• _DESCRIPTION OF THE TASK_: Copy each line of the records that contains the word "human".

• _DATA UNDER STUDY_:

● ● ● ● ● ● ●

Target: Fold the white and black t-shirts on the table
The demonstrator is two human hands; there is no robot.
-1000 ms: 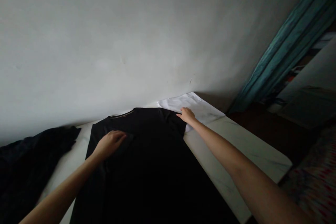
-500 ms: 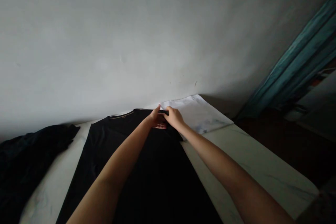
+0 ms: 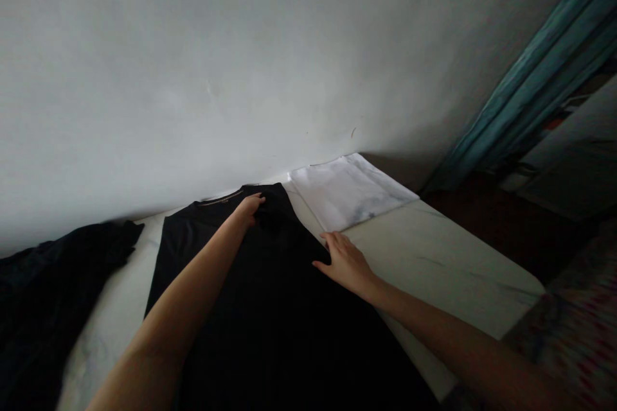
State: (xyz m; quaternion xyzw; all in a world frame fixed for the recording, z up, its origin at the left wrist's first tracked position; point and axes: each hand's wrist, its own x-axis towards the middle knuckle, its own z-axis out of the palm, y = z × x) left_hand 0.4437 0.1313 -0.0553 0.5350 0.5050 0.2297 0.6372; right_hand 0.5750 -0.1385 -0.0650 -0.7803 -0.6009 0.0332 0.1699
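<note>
A black T-shirt (image 3: 270, 308) lies flat on a pale table (image 3: 434, 257), collar toward the wall. My left hand (image 3: 250, 207) reaches across to the shirt's far right shoulder near the collar, fingers curled on the folded-in sleeve fabric. My right hand (image 3: 344, 263) rests on the shirt's right edge lower down, fingers stretched flat and pressing the fold. The right sleeve is tucked in, leaving that side straight.
A folded white cloth (image 3: 349, 189) lies at the table's far right corner by the wall. A dark crumpled garment (image 3: 53, 289) sits at the left. A teal curtain (image 3: 525, 90) hangs at right; patterned fabric (image 3: 573, 340) shows at lower right.
The right sleeve has been folded inward. My right hand slid back along the shirt's right edge toward me; my left hand stayed near the collar.
</note>
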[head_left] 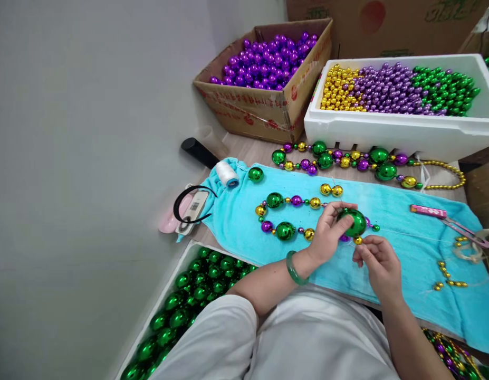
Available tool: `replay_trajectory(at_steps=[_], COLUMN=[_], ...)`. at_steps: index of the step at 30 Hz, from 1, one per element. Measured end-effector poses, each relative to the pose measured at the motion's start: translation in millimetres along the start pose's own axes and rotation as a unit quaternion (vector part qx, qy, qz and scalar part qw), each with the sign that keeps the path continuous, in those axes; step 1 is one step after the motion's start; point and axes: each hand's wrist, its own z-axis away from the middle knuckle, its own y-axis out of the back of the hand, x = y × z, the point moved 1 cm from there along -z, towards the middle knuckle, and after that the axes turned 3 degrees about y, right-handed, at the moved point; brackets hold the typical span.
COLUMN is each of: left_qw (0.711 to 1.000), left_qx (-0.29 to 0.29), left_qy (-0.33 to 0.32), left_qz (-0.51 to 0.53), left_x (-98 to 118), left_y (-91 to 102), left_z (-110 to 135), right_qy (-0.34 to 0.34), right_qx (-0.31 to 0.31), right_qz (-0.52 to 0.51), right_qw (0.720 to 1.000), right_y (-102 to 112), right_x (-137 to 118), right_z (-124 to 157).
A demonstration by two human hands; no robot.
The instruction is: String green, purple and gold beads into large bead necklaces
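My left hand [327, 235], with a green bangle [295, 268] on its wrist, is closed around a large green bead [355, 224], thumb on top. Just under it is a small gold bead [358, 240]. The fingertips of my right hand [381, 264] pinch together on thin thread by that gold bead; the thread itself is barely visible. Leftward from my left hand, a beaded strand [285, 231] of green, gold and purple beads loops over the turquoise towel [236, 227]. My left hand hides part of the strand. Two gold beads [331, 190] sit behind that hand.
A finished-looking necklace [343, 162] lies behind the towel. Farther back stand a cardboard box [244, 108] of purple beads and a white foam box [386, 129] of small beads. A thread spool [227, 174], loose green bead [256, 174], pink cutter [428, 211] and scissors [468, 232] lie around.
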Motion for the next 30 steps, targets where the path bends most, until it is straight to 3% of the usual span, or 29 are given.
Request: replay_trajectory(at_steps=[4,7,9,17,21,26,30], left_qw=[0.998,0.986,0.971,0.928,0.948,0.976,0.971], left_qx=[-0.01,-0.054,-0.092,-0.172,-0.173,-0.123,-0.146], left_qy=[-0.006,-0.036,-0.051,-0.095,-0.063,-0.037,0.006], left_qz=[-0.063,-0.154,-0.214,-0.316,-0.259,-0.174,-0.189], left_x=[-2.5,-7.7,-13.3,-14.3,-8.1,-5.6,3.6], left_y=[-6.4,-15.2,-23.5,-57.1,-67.0,-71.6,-72.5], left_z=[-14.4,-23.1,-26.3,-32.0,-39.9,-53.5,-81.4], right_qy=[-0.017,0.008,0.029,0.053,-0.003,-0.074,-0.077], right_qx=[-0.014,0.015,0.039,0.04,0.011,-0.024,-0.005], right_qz=[0.064,0.199,0.225,0.145,0.082,-0.017,-0.067], right_qw=[0.998,0.98,0.973,0.987,0.997,0.997,0.995], right_y=[33.7,60.5,71.8,77.2,82.0,85.5,88.9], right_x=[1.6,-1.8,-4.4,-6.9,-8.2,1.1,14.4], right_z=[-4.4,-8.4,-12.1,-31.7,-37.2,-43.5,-45.6])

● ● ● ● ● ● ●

• _REPLY_:
The demonstrator is two human hands; there is no robot.
A demonstration by two human hands; no robot.

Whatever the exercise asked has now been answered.